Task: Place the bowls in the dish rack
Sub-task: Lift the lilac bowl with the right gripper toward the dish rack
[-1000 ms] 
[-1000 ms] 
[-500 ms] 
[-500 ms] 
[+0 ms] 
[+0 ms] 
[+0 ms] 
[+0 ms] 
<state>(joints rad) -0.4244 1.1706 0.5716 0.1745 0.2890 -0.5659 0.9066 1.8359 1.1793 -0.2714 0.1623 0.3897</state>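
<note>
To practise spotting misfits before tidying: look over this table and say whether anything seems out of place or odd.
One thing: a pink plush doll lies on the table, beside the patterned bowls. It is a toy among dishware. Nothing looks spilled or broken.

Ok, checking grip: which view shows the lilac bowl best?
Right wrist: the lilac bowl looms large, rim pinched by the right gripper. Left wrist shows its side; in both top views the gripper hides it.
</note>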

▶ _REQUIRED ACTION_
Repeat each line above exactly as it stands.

▶ _SOLUTION_
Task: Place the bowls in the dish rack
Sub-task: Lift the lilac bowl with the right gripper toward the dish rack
[-1000 ms] 
[-1000 ms] 
[-500 ms] 
[-500 ms] 
[+0 ms] 
[+0 ms] 
[+0 ms] 
[+0 ms] 
<state>(joints rad) -0.4244 1.1706 0.5716 0.1745 0.2890 -0.5659 0.9066 1.8359 1.1793 -0.2714 0.1623 0.3897</state>
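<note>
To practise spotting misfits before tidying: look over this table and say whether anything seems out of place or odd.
One thing: a pink plush doll lies on the table, beside the patterned bowls. It is a toy among dishware. Nothing looks spilled or broken.

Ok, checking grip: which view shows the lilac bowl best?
Right wrist: the lilac bowl looms large, rim pinched by the right gripper. Left wrist shows its side; in both top views the gripper hides it.
</note>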

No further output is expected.